Okay, I'm gonna fly up there. But before I do, I'm gonna need at least a hundred feet of rope. Anybody thats packin' please give me some. When I get up there. I'm going to tie my rope to the donated rope and then drive it into the ground with a piton. When all that is done I'm gonna yell 'All clear'. After taht I want each of you to climb the rope one at a time.


----------



## Blackrat (Mar 31, 2008)

Three soldiers each pull a rope from their pack and secure them together making a rope of approximately 150 ft. "I Don't know m'lady. Might not be enough. Maybe one more." Corax says as he takes a rope from his own pack and throws it to the soldiers. After they have tied it to the line too they give you the other end.


----------



## Angel Tarragon (Mar 31, 2008)

Launa, with the other end in hand casts _Fly_ and ascends to the opening.

She then stakes her end of the rope to the ground. She then takes some slack into her hands tries to wedge herseelf iso she can assist in getting all the other climbers up.

Then she yells All Cllear.


----------



## Blackrat (Mar 31, 2008)

It takes some time for all eleven to ascend the rope but they manage it without incidents. Corax comes last as he demands to make sure every trooper gets up safely. A bright green light emanates from the cave, as if thousands of braziers with green fire were alit somewhere near the entrance.


----------



## Angel Tarragon (Mar 31, 2008)

Launa addresses the soldiers: 

Okay we're gonna go in double file; Dark-Eyes, you'll lead on my right.
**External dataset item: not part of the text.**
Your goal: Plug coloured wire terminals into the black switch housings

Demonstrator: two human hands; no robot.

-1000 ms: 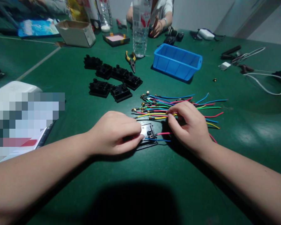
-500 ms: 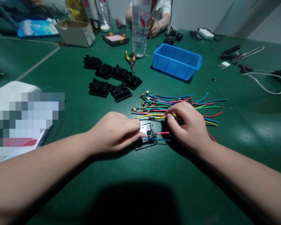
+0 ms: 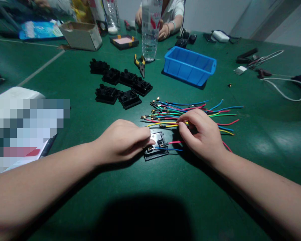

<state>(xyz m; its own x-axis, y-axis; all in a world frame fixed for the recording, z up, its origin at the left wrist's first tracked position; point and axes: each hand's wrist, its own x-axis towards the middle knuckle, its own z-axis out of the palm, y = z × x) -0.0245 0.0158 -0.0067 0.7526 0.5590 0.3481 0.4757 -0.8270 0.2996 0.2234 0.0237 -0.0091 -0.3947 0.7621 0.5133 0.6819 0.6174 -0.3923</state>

They then proceed into the cave opening.


----------



## Blackrat (Mar 31, 2008)

You take only a few steps forwards when a cowled figure in tattered robes comes from the cave. "Welcome, Lady of Red Castle. We have been expecting you." The voice sounds strangely familiar, but you can't get the hold of it. It is a voice of an aged woman, trembling and somewhat croaking, but pleasant.


----------



## Angel Tarragon (Mar 31, 2008)

Launa stops and stands firm. She motions for the rest of the soldiers to do the same.

Identify yourself she says in an unwavering tone.


----------



## Blackrat (Mar 31, 2008)

"I am who I am, my dear. As are the others who they are. We stopped carrying names long ago. Now leave these men behind and follow me, there is much to discuss." You take a look around and notice that your troops are as if frozen to place.


----------



## Angel Tarragon (Mar 31, 2008)

At ease soldiers, I'll be back in a few, Launa says. 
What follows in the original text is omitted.